- **Problem requirements**
Give the count of lines in the entries that include "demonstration", and write nothing besides it.

- **Provided information**
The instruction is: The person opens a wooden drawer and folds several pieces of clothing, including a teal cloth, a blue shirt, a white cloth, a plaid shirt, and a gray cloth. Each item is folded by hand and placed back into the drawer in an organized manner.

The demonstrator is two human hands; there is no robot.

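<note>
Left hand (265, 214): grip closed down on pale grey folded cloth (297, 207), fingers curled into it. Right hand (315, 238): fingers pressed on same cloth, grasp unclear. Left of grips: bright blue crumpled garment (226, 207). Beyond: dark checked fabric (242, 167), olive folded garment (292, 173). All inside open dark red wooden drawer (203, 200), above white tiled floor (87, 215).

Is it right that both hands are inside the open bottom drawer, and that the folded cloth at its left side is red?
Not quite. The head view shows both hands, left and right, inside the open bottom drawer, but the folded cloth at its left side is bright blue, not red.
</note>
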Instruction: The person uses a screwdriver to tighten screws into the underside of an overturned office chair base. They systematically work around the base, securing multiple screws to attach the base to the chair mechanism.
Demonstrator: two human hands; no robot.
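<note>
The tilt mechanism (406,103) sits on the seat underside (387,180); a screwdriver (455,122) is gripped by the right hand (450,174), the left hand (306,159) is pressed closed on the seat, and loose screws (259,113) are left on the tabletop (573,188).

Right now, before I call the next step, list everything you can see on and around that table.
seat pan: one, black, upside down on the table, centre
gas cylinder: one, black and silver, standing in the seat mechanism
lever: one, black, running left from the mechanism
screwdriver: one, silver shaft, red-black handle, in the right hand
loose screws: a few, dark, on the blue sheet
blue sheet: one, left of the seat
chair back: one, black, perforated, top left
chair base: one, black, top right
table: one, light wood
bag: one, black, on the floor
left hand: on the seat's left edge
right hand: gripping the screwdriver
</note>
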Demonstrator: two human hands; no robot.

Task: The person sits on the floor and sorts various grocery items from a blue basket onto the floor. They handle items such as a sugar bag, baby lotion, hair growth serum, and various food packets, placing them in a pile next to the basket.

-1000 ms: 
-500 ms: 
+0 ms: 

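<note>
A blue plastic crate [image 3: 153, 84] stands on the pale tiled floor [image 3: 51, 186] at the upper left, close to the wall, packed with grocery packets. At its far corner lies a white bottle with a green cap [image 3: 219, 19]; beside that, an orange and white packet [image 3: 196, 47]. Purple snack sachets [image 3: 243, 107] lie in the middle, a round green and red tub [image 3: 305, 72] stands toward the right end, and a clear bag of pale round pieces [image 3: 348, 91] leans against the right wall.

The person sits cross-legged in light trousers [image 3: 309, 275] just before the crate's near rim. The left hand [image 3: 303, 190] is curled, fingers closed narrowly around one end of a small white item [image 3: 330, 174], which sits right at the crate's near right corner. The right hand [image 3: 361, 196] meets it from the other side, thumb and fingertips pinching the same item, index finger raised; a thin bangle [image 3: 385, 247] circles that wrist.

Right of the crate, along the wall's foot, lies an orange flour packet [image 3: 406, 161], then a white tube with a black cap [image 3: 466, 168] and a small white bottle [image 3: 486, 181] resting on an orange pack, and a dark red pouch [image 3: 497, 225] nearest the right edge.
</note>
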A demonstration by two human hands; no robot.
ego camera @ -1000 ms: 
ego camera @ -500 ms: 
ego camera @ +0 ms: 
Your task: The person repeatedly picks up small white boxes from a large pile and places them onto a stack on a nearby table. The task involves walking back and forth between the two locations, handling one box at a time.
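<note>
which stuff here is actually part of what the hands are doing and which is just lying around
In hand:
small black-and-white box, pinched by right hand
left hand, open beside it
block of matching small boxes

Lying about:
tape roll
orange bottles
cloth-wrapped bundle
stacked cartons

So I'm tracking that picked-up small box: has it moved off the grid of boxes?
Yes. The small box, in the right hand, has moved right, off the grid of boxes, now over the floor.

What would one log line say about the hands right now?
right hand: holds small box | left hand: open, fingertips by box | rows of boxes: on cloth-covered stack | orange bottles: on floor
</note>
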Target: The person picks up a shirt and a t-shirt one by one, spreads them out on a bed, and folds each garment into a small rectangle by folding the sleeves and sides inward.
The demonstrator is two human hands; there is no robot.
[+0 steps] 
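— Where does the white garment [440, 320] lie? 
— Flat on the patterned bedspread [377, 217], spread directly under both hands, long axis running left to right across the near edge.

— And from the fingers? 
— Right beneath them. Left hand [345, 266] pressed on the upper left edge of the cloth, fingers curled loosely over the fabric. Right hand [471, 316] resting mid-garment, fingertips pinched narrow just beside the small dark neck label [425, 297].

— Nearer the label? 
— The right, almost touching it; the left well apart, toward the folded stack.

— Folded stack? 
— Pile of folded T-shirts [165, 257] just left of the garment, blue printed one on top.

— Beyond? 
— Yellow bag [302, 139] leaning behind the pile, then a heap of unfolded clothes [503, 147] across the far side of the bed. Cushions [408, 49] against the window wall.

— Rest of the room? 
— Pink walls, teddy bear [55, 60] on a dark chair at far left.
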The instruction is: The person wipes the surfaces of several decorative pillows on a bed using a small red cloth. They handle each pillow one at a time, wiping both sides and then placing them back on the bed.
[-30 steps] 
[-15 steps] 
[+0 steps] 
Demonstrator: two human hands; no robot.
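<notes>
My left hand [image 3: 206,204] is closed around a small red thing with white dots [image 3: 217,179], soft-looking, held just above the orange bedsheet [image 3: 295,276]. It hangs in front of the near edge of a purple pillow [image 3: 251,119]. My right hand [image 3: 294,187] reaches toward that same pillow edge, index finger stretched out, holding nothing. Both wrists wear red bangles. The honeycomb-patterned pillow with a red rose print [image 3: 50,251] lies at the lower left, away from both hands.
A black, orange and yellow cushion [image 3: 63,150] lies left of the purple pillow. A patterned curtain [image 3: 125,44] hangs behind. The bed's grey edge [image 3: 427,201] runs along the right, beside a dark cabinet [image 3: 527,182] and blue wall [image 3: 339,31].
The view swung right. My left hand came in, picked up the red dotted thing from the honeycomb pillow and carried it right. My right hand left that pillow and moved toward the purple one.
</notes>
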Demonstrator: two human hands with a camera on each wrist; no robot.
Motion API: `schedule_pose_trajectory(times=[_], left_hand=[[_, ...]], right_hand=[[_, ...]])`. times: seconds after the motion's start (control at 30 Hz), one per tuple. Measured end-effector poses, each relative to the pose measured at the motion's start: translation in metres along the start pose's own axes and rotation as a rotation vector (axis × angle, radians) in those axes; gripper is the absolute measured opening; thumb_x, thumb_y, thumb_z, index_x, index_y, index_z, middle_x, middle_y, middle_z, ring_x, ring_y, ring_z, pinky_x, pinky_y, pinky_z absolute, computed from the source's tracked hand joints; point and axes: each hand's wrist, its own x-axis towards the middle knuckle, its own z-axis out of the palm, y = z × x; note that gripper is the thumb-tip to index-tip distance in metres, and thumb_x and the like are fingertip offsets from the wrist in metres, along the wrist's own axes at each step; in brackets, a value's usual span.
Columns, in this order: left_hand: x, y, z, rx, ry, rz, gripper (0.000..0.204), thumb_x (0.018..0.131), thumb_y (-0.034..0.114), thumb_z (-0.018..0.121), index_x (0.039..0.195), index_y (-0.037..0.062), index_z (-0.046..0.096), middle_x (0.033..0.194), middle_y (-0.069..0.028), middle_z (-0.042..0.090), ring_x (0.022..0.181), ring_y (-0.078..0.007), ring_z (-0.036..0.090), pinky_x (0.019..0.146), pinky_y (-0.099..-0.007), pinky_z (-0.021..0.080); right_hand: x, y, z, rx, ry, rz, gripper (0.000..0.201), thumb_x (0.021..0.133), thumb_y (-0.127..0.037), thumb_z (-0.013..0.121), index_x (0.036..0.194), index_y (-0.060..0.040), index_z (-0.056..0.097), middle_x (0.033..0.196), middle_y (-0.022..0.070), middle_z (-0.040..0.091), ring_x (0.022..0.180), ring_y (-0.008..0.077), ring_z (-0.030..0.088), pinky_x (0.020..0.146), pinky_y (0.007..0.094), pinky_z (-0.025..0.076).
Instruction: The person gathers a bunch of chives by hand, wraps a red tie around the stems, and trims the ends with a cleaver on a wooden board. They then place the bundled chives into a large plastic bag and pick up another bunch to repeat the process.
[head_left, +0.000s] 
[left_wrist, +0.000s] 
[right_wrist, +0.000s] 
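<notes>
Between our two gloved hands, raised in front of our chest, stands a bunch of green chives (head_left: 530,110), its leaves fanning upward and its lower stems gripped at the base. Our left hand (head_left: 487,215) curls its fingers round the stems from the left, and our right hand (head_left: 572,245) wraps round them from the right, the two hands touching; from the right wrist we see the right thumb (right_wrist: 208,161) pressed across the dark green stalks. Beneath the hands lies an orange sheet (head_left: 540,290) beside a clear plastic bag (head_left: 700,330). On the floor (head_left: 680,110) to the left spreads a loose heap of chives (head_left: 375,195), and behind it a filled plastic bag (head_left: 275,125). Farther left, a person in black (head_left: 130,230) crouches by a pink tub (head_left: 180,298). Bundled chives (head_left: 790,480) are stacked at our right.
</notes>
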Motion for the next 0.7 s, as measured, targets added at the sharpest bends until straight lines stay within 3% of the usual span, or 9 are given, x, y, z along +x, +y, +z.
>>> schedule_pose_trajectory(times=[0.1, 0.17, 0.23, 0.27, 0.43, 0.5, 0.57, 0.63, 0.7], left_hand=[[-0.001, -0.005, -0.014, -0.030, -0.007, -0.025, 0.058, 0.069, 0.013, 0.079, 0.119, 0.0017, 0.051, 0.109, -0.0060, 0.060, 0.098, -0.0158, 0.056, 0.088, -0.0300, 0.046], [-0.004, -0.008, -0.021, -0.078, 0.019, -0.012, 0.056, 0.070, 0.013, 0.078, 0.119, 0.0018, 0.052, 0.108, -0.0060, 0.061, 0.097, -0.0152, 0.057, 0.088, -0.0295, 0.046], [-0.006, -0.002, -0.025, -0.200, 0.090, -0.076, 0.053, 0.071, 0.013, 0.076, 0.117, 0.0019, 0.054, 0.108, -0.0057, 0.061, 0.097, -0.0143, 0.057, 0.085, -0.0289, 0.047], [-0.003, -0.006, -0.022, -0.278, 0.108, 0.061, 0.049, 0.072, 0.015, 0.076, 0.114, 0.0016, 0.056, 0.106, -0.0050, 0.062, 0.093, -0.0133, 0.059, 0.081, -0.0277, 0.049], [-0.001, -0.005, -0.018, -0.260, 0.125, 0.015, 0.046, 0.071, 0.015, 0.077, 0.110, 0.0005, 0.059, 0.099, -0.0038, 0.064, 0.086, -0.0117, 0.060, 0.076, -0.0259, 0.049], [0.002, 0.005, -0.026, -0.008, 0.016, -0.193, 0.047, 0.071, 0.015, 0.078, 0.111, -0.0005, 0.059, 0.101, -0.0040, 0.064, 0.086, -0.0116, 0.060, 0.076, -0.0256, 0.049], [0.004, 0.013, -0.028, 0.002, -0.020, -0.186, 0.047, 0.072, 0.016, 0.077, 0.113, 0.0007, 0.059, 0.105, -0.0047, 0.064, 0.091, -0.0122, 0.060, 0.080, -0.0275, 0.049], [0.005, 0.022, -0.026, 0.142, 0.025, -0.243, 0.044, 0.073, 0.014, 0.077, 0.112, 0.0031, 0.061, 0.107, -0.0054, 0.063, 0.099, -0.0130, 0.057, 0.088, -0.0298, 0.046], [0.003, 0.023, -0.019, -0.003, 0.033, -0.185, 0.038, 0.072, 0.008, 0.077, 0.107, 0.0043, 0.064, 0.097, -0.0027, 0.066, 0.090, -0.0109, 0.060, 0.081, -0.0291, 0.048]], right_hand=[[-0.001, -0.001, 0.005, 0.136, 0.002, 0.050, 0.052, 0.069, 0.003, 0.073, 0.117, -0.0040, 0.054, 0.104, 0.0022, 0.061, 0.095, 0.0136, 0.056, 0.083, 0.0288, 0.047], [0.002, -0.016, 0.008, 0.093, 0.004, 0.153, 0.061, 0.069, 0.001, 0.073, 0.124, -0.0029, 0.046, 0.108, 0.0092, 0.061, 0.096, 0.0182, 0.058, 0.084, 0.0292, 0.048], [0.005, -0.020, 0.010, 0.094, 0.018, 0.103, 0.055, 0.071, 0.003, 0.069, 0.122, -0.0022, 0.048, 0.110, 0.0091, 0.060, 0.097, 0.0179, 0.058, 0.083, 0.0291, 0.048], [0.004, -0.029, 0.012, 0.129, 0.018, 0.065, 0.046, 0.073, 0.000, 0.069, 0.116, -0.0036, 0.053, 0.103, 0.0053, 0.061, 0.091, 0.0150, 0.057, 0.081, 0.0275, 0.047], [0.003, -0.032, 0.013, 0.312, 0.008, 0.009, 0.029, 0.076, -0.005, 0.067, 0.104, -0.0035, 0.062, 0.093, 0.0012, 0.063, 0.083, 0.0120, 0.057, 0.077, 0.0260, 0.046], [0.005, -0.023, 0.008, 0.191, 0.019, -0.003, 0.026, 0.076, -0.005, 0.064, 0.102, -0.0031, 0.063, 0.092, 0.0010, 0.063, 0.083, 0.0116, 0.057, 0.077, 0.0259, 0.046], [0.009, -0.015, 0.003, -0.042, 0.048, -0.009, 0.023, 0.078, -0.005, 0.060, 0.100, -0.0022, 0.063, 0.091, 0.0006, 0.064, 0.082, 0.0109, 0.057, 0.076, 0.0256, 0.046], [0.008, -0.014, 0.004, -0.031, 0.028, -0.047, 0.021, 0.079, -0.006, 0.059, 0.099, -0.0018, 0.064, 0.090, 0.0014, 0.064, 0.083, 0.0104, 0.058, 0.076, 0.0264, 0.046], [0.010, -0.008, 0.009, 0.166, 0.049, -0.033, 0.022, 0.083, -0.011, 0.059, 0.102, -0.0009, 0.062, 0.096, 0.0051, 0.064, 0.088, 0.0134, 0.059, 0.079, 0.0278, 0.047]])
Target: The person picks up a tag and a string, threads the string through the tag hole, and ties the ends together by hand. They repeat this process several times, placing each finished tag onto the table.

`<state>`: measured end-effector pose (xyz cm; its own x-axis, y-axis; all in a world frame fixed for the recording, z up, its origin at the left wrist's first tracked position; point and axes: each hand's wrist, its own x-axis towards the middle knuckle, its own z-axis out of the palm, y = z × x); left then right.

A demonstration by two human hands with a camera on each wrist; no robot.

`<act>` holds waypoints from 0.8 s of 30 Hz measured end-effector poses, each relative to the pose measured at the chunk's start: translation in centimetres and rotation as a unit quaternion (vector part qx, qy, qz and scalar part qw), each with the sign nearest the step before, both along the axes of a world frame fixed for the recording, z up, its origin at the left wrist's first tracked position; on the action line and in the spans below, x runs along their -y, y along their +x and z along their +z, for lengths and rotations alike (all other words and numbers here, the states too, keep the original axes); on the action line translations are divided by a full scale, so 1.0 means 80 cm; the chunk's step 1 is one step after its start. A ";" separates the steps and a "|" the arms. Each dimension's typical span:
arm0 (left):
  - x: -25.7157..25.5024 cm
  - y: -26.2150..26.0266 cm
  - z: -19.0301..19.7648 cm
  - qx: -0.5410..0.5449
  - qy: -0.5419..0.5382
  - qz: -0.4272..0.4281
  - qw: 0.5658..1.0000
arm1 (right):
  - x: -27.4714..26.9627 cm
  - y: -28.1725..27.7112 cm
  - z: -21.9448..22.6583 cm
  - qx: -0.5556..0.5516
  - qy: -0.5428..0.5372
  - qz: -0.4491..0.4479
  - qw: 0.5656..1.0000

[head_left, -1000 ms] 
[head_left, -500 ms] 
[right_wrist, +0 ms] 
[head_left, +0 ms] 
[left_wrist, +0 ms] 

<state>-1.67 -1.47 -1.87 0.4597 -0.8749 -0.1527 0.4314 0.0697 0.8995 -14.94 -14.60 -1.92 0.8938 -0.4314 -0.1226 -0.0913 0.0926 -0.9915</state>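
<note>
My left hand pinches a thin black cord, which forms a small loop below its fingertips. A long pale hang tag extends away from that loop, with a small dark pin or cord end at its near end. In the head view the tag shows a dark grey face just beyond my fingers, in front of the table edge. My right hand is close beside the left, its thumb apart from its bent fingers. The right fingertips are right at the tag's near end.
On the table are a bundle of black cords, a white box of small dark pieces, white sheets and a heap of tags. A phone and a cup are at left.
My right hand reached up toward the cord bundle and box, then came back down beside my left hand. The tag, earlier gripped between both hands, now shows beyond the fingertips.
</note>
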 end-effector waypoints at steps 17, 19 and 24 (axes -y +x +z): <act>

- **Solution**
2